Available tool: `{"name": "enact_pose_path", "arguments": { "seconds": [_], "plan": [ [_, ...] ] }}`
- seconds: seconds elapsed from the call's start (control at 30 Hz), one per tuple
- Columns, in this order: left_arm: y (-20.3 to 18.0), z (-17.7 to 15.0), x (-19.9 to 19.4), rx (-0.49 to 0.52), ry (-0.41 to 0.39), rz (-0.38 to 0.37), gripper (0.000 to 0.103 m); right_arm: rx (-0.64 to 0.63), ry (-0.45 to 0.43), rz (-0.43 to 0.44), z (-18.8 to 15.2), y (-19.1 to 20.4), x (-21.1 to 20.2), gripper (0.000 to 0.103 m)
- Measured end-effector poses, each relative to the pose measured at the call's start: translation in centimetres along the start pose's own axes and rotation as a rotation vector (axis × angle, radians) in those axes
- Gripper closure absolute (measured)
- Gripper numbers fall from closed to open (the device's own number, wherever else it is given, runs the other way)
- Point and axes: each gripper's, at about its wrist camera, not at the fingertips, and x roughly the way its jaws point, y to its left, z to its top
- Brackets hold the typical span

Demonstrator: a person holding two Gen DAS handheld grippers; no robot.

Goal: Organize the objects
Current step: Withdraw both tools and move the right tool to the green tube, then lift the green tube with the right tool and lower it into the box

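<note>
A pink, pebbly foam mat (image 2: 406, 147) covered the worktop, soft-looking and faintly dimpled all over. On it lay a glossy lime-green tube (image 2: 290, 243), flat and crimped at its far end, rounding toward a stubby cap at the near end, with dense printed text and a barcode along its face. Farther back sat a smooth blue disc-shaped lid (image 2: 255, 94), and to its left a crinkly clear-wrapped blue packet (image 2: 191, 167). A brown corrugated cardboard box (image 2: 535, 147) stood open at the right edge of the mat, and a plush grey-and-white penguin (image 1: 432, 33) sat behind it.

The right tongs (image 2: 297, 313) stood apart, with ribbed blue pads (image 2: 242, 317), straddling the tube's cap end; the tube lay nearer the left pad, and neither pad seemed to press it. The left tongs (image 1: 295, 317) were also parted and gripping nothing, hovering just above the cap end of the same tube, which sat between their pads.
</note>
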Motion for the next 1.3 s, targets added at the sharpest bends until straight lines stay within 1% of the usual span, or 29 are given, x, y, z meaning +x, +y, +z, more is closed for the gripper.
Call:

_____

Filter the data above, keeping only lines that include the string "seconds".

Available tool: `{"name": "enact_pose_path", "arguments": { "seconds": [_], "plan": [ [_, ...] ] }}`
- seconds: seconds elapsed from the call's start (control at 30 Hz), one per tuple

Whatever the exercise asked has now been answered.